Exhibit No. 10.1
AMENDMENT TO PURCHASE AGREEMENT
This Amendment to Purchase Agreement, dated as of November 13, 1998 (this
"AMENDMENT"), is made by and among Xxxxxx Incorporated ("XXXXXX"), Diamond Key
Homes, Inc., Diamond Key Construction LLC, Xxxxxxx X. Xxxxx ("SELLER") and Xxxx
X. Xxxxx ("XXXXX"). Reference is made to that certain Stock and Membership
Interest Purchase Agreement dated as of October 7, 1998 (as amended hereby, the
"PURCHASE AGREEMENT"), by and among Xxxxxx, Seller, Xxxxx and the other parties
thereto. Capitalized terms used herein and not otherwise defined shall have the
meanings assigned to such terms in the Purchase Agreement.

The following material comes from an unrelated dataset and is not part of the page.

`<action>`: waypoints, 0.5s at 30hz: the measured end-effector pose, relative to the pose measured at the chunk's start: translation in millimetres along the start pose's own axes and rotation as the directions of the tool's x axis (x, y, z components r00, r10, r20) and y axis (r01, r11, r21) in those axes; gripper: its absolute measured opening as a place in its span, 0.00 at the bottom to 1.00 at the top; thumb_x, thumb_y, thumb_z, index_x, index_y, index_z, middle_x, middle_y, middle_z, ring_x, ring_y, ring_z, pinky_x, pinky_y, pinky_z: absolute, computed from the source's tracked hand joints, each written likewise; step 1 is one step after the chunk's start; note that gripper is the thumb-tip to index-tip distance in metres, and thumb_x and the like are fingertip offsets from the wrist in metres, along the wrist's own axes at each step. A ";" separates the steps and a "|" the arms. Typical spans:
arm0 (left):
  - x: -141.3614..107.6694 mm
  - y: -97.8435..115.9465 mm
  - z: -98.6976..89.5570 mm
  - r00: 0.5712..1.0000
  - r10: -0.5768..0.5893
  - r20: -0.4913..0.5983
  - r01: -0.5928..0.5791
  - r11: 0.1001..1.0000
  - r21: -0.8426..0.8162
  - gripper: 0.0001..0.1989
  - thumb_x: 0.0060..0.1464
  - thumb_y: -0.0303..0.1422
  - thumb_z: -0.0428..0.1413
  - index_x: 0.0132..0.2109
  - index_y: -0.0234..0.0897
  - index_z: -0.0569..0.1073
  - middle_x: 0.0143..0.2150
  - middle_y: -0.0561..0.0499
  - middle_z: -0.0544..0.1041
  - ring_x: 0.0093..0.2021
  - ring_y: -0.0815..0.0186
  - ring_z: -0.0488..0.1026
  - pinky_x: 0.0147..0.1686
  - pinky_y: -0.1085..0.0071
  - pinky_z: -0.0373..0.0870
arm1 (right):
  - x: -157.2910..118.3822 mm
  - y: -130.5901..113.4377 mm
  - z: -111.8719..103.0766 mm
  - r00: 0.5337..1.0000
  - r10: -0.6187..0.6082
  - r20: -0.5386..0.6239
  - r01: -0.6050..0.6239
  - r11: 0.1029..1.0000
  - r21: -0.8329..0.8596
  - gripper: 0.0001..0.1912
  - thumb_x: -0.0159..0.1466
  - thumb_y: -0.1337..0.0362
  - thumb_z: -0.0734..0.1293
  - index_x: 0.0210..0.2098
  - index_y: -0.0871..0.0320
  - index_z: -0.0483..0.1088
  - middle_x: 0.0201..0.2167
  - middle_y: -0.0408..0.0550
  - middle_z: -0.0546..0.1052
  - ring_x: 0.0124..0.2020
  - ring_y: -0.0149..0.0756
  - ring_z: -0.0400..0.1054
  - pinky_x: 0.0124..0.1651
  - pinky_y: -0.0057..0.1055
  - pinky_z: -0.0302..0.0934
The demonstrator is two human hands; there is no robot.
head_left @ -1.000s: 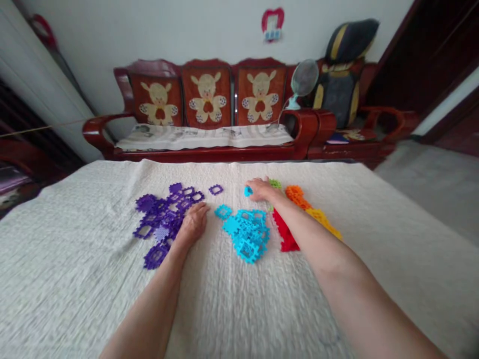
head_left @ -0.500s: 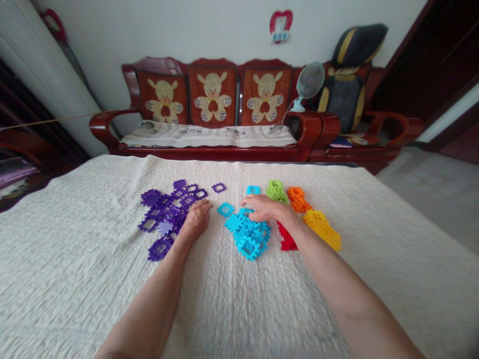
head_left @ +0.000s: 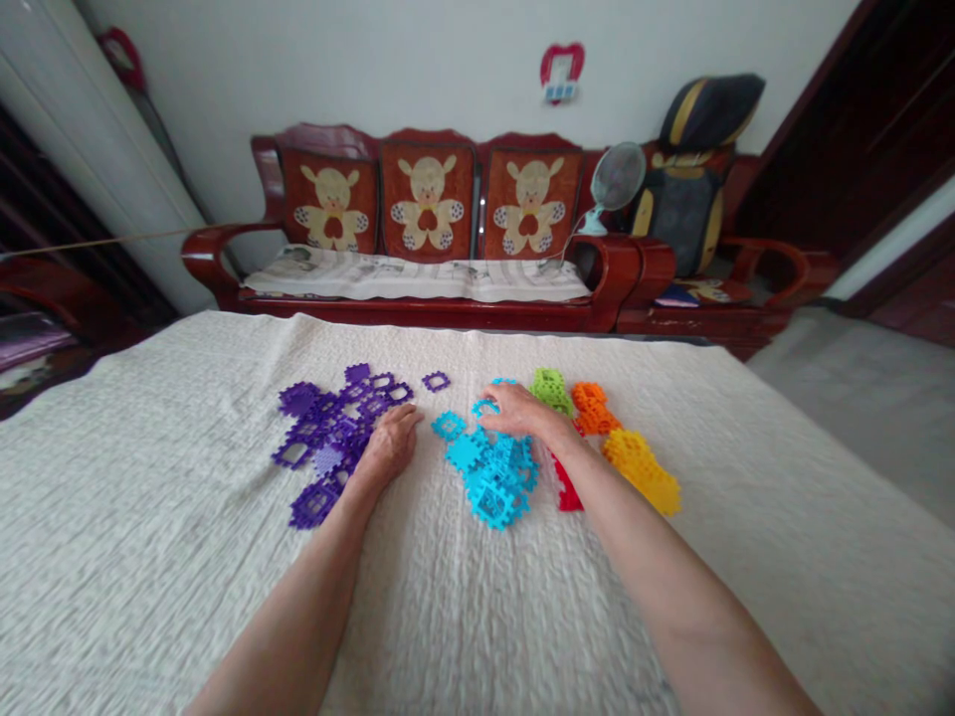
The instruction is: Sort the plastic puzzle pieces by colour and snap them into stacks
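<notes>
My right hand [head_left: 518, 410] is over the far end of a heap of light-blue interlocking tiles [head_left: 498, 487]. Its thumb and fingers close on a light-blue square frame tile [head_left: 484, 408], partly hidden by them. Behind the fingers, another blue tile [head_left: 503, 382] peeks out, and a loose blue frame tile [head_left: 449, 427] lies left of the heap. My left hand [head_left: 389, 438] rests palm down, fingers extended on the cloth, against the right side of the purple tile pile [head_left: 328, 413]. Nothing shows in it. A single purple frame tile [head_left: 437, 382] lies beyond its fingertips.
Green tiles [head_left: 550, 389], orange tiles [head_left: 593, 408], yellow tiles [head_left: 642, 470] and red tiles [head_left: 567, 485] lie in groups around my right forearm, which partly covers the red ones. A quilted cream cloth [head_left: 463, 617] covers the table. Behind stands a wooden sofa [head_left: 418, 314].
The view has tilted up slightly. My right hand has drawn a blue frame tile a little away from the heap, toward the far side. My left hand has stayed in place.
</notes>
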State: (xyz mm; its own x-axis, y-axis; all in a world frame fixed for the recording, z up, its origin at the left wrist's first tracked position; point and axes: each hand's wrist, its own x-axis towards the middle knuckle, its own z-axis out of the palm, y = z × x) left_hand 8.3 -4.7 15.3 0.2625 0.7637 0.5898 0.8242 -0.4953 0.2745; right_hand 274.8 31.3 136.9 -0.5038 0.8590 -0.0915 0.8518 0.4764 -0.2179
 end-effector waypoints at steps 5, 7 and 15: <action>0.8 2.4 -2.9 1.000 -0.001 -0.003 0.001 1.000 -0.012 0.17 0.61 0.25 0.46 0.49 0.35 0.78 0.51 0.41 0.78 0.53 0.58 0.74 0.57 0.57 0.72 | 16.1 -10.9 11.6 0.985 0.148 -0.091 -0.151 0.988 -0.031 0.24 0.65 0.53 0.65 0.54 0.63 0.71 0.54 0.62 0.74 0.55 0.44 0.69 0.54 0.31 0.61; 0.8 2.7 -3.5 1.000 0.000 0.006 0.000 1.000 -0.007 0.17 0.61 0.24 0.46 0.49 0.35 0.78 0.51 0.41 0.78 0.53 0.58 0.74 0.56 0.57 0.72 | 15.4 -12.1 12.3 0.988 0.117 -0.097 -0.123 0.991 -0.059 0.22 0.66 0.54 0.65 0.53 0.62 0.71 0.54 0.60 0.74 0.55 0.44 0.69 0.55 0.32 0.61; 0.4 1.8 -2.9 1.000 -0.018 0.016 0.018 1.000 -0.021 0.18 0.60 0.24 0.47 0.49 0.36 0.78 0.52 0.42 0.77 0.54 0.58 0.74 0.57 0.56 0.71 | 24.3 -10.4 8.1 0.995 -0.030 0.097 0.044 0.988 -0.148 0.23 0.62 0.68 0.65 0.56 0.50 0.71 0.60 0.49 0.73 0.62 0.45 0.65 0.62 0.43 0.57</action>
State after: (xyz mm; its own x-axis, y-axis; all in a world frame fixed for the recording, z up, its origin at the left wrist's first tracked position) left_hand 8.4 -6.5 18.2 0.2559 0.7789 0.5726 0.8180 -0.4901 0.3010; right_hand 252.6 45.6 129.1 -0.5405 0.8222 -0.1784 0.8407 0.5363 -0.0753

1. The Purchase Agreement is hereby amended by the addition thereto of
paragraph (e) to Section 2.3 to read as follows:
(e) Closing Net Book Equity shall be determined after giving effect
to cash distributions by the Company to Seller and by the LLC to
Seller and Xxxxx in an aggregate amount equal to the excess of 42.5%
of the combined estimated book income of the Company and the LLC for
the period January 1, 1998 through November 6, 1998 over the sum of
(i) the aggregate amount of prior cash distributions by the Company to
Seller in respect of Seller's estimated 1998 federal and state income
tax liabilities attributable to net income of the Company and (ii) the
aggregate amount of prior cash distributions by the LLC to Seller and
Xxxxx in respect of Seller's and Xxxxx'x estimated 1998 federal and
state income tax liabilities attributable to net income of the LLC
(all such distributions for tax purposes being collectively, the
"INITIAL DISTRIBUTIONS")
Within 30 days after the Company has filed its 1998 federal Form
1120-S and its Arizona Form 120-S and the LLC has filed its 1998
federal form 1065 and its Arizona Form 165, Closing Net Book Equity
shall be redetermined as if the Initial Distributions by the Company
to Seller and by the LLC to Seller and Xxxxx had been based on the
actual incremental federal and state income tax liabilities of Seller
and Xxxxx attributable to Seller's distributive share of 1998 tax
items of the Company and to Seller's and Xxxxx'x distributive shares
of 1998 tax items of the LLC (such redetermination being, the
"REDETERMINATION").
If the Closing Net Book Equity after the Redetermination is
greater than prior to the Redetermination, Buyer shall pay to Seller
50% of such difference. If the Closing Net Book Equity after the
Redetermination is less than prior to the Redetermination, Seller
shall pay to Buyer 50% of such difference.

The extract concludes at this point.